Aim of the exercise: The output should match, line for line, the records from the line containing "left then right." through the line containing "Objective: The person", with every picture left out.

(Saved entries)
※ ※ ※

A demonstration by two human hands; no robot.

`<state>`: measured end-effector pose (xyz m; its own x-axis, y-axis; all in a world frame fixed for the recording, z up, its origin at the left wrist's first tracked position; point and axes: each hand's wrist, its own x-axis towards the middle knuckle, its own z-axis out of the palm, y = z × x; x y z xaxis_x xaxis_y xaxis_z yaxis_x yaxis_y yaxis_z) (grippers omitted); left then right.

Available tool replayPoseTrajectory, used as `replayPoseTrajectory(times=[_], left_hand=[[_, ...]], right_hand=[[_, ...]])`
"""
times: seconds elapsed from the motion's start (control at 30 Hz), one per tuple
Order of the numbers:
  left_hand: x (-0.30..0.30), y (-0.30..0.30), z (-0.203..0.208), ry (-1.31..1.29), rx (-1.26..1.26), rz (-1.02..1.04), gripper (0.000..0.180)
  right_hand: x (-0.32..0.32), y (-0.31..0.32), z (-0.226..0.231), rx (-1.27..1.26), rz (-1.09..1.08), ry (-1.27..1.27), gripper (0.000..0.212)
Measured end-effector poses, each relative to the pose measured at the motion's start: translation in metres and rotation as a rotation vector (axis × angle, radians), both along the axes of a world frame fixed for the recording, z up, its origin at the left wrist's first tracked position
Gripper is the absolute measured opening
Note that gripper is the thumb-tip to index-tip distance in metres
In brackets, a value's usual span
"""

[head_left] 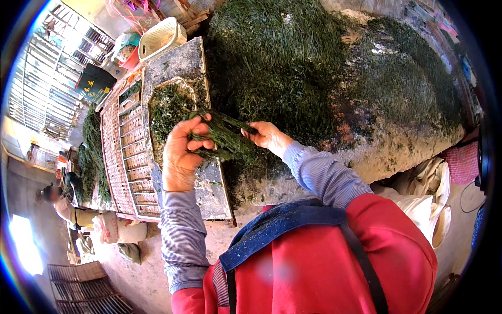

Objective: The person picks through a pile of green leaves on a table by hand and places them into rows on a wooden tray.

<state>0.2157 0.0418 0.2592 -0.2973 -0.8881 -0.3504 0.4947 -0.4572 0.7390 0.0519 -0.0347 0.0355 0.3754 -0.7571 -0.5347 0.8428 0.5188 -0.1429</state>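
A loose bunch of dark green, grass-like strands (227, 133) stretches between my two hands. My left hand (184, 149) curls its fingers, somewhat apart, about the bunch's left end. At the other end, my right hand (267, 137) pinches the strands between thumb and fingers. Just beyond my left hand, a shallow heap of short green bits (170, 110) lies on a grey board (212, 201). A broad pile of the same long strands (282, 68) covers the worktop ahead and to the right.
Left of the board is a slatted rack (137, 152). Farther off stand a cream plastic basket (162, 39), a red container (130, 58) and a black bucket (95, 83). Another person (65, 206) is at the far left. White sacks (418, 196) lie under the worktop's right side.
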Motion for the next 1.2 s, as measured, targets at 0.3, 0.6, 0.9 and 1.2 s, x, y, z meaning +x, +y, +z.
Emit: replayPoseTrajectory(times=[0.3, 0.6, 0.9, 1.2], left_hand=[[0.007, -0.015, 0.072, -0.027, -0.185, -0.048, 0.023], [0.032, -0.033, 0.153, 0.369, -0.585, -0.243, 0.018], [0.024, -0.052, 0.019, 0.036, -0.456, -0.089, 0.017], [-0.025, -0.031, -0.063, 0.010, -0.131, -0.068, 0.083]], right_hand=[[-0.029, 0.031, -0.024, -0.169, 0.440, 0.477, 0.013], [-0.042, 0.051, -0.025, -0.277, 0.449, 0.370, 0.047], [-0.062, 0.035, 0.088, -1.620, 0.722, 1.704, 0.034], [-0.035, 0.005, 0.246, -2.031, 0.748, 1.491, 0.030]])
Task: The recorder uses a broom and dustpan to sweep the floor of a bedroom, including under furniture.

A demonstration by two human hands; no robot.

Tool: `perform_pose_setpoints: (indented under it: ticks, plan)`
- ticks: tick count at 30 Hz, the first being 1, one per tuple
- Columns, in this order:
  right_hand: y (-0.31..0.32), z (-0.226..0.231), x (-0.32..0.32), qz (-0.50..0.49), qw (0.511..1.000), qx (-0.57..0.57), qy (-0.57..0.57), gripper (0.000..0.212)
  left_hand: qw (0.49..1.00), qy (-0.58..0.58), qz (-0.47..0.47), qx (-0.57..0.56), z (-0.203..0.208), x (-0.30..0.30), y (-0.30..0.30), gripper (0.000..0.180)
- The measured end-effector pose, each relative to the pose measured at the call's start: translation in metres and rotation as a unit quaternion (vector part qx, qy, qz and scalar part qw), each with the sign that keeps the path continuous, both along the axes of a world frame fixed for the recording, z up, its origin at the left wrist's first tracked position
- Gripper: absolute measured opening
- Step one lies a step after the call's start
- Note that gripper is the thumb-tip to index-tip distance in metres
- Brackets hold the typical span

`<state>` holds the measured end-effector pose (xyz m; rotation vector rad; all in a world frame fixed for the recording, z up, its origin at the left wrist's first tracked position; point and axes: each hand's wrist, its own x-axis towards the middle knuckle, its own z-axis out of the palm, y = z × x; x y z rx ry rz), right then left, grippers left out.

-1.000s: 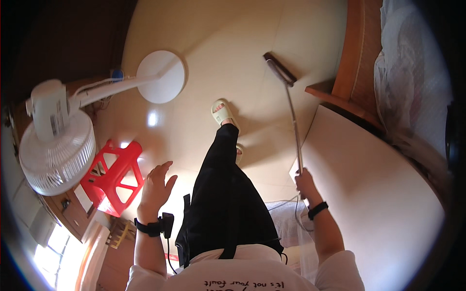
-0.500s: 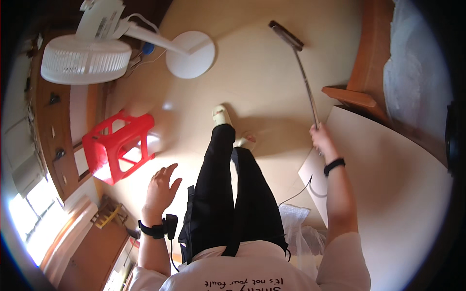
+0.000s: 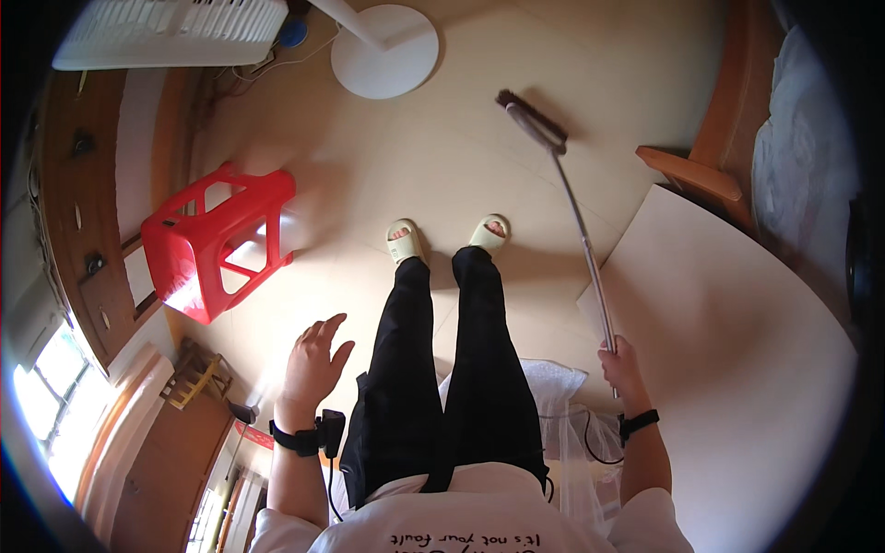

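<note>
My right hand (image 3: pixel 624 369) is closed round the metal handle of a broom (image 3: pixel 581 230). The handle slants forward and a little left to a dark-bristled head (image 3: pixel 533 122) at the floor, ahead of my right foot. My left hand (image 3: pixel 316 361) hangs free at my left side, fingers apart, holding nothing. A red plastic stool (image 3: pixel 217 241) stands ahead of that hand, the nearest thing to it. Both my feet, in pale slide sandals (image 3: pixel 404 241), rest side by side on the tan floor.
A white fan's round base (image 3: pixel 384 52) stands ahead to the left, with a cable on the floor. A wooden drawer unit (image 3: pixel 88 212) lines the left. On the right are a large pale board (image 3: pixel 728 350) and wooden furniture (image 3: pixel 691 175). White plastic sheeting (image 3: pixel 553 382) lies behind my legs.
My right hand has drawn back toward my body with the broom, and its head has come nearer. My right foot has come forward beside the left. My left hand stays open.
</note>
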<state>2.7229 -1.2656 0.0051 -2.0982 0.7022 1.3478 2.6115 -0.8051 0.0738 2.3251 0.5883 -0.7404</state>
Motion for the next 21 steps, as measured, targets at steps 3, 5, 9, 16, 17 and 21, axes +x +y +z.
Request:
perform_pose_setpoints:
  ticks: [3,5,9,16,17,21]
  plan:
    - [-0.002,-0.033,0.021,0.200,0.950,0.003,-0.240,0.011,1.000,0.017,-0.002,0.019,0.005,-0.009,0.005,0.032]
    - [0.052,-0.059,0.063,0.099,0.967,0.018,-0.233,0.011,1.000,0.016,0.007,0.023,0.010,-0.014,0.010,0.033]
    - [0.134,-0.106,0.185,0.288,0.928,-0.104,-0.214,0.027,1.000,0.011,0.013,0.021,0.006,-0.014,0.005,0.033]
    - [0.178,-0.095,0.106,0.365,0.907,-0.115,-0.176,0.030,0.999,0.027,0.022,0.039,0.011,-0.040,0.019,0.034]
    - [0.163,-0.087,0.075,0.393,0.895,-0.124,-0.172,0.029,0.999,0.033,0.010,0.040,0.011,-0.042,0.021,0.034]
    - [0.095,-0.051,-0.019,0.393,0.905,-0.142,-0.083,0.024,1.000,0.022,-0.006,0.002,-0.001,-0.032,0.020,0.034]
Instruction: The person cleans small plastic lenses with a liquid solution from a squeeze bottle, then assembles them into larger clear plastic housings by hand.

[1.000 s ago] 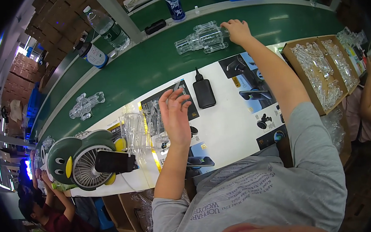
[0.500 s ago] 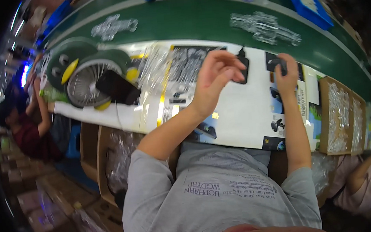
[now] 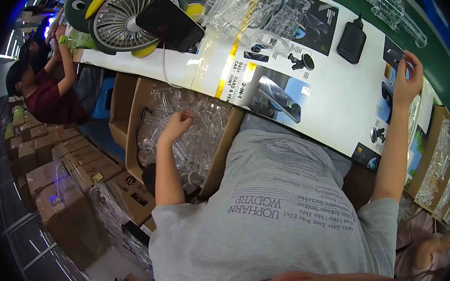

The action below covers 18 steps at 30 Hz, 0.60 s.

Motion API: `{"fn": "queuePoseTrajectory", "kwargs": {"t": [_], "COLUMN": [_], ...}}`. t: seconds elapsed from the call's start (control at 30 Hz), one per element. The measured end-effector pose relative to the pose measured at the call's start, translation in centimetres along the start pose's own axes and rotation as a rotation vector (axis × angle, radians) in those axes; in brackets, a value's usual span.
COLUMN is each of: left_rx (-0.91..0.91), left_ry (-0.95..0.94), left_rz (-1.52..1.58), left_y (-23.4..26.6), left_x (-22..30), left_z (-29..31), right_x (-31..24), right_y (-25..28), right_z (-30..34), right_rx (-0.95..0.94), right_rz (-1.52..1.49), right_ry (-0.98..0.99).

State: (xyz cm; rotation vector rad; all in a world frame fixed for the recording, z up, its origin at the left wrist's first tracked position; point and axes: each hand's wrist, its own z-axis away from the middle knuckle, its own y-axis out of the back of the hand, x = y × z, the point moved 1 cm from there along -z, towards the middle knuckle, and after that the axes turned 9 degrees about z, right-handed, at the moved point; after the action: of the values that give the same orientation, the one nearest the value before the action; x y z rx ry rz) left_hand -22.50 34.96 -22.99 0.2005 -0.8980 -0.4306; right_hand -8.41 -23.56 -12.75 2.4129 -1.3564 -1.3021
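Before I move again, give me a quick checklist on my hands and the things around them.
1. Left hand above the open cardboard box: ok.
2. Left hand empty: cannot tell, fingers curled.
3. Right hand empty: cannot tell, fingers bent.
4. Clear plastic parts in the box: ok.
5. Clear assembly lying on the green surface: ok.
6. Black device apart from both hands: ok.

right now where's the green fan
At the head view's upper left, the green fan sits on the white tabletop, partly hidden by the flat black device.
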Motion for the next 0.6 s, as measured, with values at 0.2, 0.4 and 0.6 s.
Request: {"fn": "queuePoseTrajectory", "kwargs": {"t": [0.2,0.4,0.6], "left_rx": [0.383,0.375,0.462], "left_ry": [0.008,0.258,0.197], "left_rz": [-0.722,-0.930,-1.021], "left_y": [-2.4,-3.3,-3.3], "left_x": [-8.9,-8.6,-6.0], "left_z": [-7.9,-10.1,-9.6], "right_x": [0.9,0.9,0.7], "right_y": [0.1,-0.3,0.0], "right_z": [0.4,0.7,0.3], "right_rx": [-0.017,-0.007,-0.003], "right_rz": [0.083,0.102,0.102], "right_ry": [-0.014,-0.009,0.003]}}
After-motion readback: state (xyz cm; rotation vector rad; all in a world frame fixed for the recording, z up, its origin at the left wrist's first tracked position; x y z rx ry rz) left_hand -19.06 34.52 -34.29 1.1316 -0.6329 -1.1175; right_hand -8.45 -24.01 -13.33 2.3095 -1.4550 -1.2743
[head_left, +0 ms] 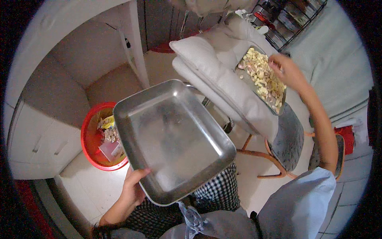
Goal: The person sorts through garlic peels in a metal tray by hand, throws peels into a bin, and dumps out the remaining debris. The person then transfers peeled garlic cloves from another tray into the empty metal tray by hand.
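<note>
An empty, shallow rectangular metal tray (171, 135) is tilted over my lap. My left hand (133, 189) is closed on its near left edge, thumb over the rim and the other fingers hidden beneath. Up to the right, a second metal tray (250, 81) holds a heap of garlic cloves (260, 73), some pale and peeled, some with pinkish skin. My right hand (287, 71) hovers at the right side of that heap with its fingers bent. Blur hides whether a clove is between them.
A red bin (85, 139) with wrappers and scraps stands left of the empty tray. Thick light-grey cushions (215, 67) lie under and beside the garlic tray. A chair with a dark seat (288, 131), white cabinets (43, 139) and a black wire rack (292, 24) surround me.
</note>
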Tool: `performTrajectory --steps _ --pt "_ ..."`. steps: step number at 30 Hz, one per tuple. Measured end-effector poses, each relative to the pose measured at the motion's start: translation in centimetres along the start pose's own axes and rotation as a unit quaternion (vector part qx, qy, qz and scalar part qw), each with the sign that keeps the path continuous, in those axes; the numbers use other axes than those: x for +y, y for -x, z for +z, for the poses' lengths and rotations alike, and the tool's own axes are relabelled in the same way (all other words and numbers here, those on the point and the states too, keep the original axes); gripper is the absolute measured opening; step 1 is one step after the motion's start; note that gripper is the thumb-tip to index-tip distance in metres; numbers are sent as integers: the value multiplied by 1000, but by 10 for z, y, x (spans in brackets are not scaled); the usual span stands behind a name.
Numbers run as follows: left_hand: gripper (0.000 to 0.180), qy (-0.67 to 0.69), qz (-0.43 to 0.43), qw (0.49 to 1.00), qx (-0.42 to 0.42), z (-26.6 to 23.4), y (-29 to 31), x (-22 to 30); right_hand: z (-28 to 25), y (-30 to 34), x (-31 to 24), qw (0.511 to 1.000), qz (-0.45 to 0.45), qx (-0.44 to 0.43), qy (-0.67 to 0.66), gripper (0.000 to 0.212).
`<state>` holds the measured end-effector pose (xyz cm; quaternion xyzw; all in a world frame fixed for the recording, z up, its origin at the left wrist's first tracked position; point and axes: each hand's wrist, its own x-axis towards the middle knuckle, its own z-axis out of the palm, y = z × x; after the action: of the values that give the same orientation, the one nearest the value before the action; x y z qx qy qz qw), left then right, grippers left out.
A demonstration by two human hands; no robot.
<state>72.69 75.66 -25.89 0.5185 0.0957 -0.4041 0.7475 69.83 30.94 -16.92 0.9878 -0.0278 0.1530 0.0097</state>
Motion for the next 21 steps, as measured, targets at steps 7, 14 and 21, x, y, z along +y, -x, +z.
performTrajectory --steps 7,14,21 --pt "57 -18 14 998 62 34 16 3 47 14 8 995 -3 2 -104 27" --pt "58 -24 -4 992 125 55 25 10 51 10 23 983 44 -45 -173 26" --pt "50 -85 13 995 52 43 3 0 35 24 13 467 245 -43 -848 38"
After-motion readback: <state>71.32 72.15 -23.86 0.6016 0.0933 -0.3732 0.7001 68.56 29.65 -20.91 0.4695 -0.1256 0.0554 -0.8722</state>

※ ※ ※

Worked solution:
`<state>`: measured end-effector pose (xyz m; its own x-axis, y-axis; all in a world frame fixed for the recording, z up, its origin at the left wrist's first tracked position; point and axes: each hand's wrist, its own x-axis towards the middle knuckle, its own z-axis out of the palm, y = z × x; x y z xaxis_x xaxis_y xaxis_z yaxis_x yaxis_y yaxis_z) (grippers omitted); left then right.

Available tool replayPoseTrajectory, used as `replayPoseTrajectory(times=[_], left_hand=[[_, ...]], right_hand=[[_, ...]])`
"""
times: seconds elapsed from the motion's start (control at 30 Hz), one per tuple
Order of the numbers:
  left_hand: x (-0.30..0.30), y (-0.30..0.30), z (-0.203..0.208), ry (-1.31..1.29), rx (-1.26..1.26), rz (-1.02..1.04), gripper (0.000..0.180)
  right_hand: x (-0.32..0.32), y (-0.31..0.32), z (-0.226..0.231), rx (-1.27..1.26), rz (-1.09..1.08), ry (-1.27..1.27), gripper (0.000..0.212)
Measured end-effector poses, each relative to the pose measured at the motion's start: translation in metres and rotation as a rotation vector (axis × angle, radians), both along the axes of a world frame fixed for the recording, z up, its origin at the left wrist's first tracked position
Gripper is the absolute measured opening
Note that gripper is the thumb-tip to index-tip distance in metres
In brackets, a value's usual span
"""

[head_left] 

Objective: The person picks through a pile of green leaves on a table by hand and places them into rows on a wooden tray.

The answer has been given, and the exercise is complete.